### What the task requires:
The required output is the full listing below, reproduced word for word.

•••

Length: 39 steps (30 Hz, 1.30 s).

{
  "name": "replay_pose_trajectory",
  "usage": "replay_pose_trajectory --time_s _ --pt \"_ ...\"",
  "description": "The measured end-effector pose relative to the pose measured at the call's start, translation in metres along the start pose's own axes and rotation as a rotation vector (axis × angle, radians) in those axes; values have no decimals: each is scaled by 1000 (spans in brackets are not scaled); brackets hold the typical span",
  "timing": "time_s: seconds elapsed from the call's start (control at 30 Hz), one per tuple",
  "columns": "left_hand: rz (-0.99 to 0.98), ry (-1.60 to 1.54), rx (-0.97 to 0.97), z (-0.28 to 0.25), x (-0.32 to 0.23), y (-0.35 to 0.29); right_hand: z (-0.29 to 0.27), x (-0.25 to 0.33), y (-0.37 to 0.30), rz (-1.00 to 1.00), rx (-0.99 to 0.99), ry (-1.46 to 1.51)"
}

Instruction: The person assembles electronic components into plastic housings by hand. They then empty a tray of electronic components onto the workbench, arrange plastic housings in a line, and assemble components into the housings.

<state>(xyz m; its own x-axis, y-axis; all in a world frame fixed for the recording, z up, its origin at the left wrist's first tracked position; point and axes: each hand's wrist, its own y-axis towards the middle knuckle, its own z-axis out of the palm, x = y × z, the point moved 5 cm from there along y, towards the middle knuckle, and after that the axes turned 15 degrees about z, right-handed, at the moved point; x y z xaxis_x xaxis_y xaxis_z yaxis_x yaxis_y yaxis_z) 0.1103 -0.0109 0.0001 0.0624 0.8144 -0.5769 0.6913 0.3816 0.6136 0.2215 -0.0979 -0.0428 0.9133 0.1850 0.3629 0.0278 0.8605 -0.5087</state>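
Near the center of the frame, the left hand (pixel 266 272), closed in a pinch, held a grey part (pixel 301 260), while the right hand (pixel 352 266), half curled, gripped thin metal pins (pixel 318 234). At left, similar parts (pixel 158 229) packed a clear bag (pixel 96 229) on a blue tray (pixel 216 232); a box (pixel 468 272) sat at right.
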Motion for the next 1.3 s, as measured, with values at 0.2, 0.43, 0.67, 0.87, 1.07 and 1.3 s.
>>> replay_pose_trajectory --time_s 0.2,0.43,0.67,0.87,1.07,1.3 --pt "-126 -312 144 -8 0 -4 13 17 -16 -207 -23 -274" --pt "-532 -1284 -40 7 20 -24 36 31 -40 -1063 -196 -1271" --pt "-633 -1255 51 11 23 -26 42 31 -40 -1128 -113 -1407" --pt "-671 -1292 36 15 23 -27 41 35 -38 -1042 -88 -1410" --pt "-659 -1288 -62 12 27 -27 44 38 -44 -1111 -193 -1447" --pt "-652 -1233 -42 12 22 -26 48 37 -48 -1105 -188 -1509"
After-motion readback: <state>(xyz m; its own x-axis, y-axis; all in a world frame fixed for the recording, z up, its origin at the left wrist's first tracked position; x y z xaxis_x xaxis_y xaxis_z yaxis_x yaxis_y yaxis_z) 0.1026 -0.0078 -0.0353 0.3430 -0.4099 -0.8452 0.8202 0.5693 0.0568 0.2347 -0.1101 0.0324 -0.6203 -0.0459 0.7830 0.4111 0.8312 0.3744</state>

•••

### Solution for this problem:
Length: 39 steps (30 Hz, 1.30 s).

{
  "name": "replay_pose_trajectory",
  "usage": "replay_pose_trajectory --time_s _ --pt \"_ ...\"",
  "description": "The measured end-effector pose relative to the pose measured at the call's start, translation in metres along the start pose's own axes and rotation as a rotation vector (axis × angle, radians) in those axes; values have no decimals: each is scaled by 1000 (spans in brackets are not scaled); brackets hold the typical span",
  "timing": "time_s: seconds elapsed from the call's start (control at 30 Hz), one per tuple",
  "columns": "left_hand: rz (-0.99 to 0.98), ry (-1.60 to 1.54), rx (-0.97 to 0.97), z (-0.28 to 0.25), x (-0.32 to 0.23), y (-0.35 to 0.29); right_hand: z (-0.29 to 0.27), x (-0.25 to 0.33), y (-0.37 to 0.30), rz (-1.00 to 1.00), rx (-0.99 to 0.99), ry (-1.46 to 1.51)"
}

Instruction: The person assembles electronic components into plastic housings by hand. They then empty a tray of electronic components onto the workbench, arrange plastic housings in a line, and assemble components into the housings.

<state>(xyz m; its own x-axis, y-axis; all in a world frame fixed for the recording, z up, its origin at the left wrist's first tracked position; point and axes: each hand's wrist, its own y-axis towards the middle knuckle, its own z-axis out of the palm, x = y × z, the point moved 5 cm from there along y, towards the middle knuckle, and after that the axes turned 15 degrees about z, right-handed, at the moved point; x y z xaxis_x xaxis_y xaxis_z yaxis_x yaxis_y yaxis_z) 0.1103 -0.0109 0.0001 0.0624 0.8144 -0.5769 0.6913 0.3816 0.6136 0.2215 -0.0979 -0.0428 0.9133 0.1850 0.3629 0.0278 0.8605 -0.5087</state>
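Near the center of the frame, the left hand (pixel 266 272), closed in a pinch, held a grey part (pixel 301 260), while the right hand (pixel 352 266), half curled, gripped thin metal pins (pixel 318 234). At left, similar parts (pixel 158 229) packed a clear bag (pixel 96 229) on a blue tray (pixel 216 232); a box (pixel 468 272) sat at right.
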Motion for the next 1.3 s, as measured, with values at 0.2, 0.43, 0.67, 0.87, 1.07 and 1.3 s.
>>> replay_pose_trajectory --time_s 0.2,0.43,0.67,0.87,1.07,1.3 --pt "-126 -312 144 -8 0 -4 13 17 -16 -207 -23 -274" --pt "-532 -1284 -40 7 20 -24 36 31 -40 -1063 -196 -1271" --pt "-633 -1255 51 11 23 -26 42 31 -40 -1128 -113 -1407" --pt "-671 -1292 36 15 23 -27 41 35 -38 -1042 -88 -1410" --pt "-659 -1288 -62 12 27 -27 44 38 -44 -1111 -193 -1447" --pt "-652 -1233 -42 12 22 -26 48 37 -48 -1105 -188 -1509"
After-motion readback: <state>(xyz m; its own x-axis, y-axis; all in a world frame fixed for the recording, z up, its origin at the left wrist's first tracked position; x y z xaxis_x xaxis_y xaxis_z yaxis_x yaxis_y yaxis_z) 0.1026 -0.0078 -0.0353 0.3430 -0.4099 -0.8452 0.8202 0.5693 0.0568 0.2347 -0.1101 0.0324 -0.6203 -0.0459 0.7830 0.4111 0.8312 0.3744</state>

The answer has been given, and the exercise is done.